Aha. Now the reason begins to come into focus. Sleiman was ripping off the state for free prison labor in order to defraud consumers by mislabeling a product he purchased overseas as ‘Made in the USA’. If those shirts were ‘produced’ in Honduras, then Sleiman’s prison labor deal could have meant that he wasn’t paying any of the inmates he employed in CA, both sleezy tricks that he couldn’t have gotten away with–or even tried–if he were employing union laborers.

The Bottom Line trumps every other consideration: health, honesty, even–and maybe especially, in Sleiman’s case–the law. Having been caught with his hand in the cash drawer, Sleiman is now suing the state for the damage to his fingers when the drawer got shut.

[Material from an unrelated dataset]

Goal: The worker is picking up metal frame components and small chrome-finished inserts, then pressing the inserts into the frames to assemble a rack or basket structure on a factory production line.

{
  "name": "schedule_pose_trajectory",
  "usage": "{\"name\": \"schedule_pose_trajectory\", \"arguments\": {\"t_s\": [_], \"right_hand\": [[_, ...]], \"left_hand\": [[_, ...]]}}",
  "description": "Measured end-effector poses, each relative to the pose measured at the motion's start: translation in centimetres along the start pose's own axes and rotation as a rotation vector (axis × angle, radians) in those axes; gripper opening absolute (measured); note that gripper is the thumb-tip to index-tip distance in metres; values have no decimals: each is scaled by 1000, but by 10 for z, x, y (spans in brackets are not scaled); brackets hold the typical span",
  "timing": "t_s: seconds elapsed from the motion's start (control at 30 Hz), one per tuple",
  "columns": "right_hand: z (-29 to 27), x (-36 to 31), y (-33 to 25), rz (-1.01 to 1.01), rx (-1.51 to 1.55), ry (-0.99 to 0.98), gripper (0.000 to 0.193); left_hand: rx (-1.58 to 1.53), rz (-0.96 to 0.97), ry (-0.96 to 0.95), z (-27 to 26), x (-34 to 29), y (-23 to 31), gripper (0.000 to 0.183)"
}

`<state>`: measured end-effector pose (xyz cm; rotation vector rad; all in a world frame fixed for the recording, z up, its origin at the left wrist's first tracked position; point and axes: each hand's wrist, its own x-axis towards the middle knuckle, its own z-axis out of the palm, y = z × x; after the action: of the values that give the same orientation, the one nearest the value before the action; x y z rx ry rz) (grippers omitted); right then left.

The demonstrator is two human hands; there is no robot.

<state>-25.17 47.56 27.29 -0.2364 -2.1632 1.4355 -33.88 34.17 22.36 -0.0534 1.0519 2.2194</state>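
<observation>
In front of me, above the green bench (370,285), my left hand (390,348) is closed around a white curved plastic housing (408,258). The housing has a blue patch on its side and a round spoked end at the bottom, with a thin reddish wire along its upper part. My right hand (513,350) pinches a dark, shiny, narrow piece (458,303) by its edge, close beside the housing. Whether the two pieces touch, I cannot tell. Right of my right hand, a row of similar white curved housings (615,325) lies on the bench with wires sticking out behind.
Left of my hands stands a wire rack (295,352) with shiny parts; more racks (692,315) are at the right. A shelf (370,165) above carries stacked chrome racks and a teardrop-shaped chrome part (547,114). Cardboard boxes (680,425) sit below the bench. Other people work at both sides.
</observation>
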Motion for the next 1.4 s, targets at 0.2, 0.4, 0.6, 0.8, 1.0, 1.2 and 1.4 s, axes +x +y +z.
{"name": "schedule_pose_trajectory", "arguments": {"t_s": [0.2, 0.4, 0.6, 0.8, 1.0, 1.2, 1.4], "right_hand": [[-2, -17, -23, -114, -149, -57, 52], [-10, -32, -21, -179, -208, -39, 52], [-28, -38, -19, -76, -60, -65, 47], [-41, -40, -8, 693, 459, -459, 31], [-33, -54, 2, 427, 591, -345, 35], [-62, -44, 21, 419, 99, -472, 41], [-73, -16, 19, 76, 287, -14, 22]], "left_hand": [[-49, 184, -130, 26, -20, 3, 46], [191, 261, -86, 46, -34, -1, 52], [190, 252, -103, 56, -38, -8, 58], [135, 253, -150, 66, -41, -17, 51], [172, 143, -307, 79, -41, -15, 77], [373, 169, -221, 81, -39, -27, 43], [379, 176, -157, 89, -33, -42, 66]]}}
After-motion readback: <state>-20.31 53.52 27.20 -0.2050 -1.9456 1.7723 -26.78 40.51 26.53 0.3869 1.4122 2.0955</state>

Though the allegations of phony labeling and sabotage were not proven, the episode led the inmates and the textile workers union to sue the company and the state. The suit alleged retaliation against the two inmates, and failure to pay prevailing wages and to compensate trainees as required.

On the first day of trial in 2002, San Diego County Superior Court Judge William C. Pate ruled that CMT Blues owed more than $840,000 in back wages and penalties, plus attorney fees of $500,000.

The first day? The evidence must have been overwhelming.

After he shut down operations, Sleiman filed for arbitration, claiming that the state’s misrepresentations and negligence cost him his business and at least $7 million. State officials deny the allegations.

Sleiman’s attorney, Robert Shipley, said his client figured that having the state as a partner would spare him from labor grief.

Yeah, the ‘grief’ of having to pay them.

I should add that if you read the article there are a couple of good examples of companies that do NOT appear to have taken advantage of the program, and kudos should go to them. They’re providing a service potentially valuable to society while also making a reasonable profit, so Hats Off, Ladies and Gentlemen!

But the total failure of the program suggests that they were in the minority; when the corporations who began in the program under the impression that it would provide them with a lot of goodies, including ultra-cheap labor, discovered that it wouldn’t, they pulled out. When it became difficult to keep companies in the program without giving away the state store, the program administrators gave up bothering with it.

It’s a sad end to a promising story, but given corporate priorities in today’s culture of unbridled greed and their wholesale rejection of any social value that hurts their profits in any way, I’m not sure it could have ended any differently.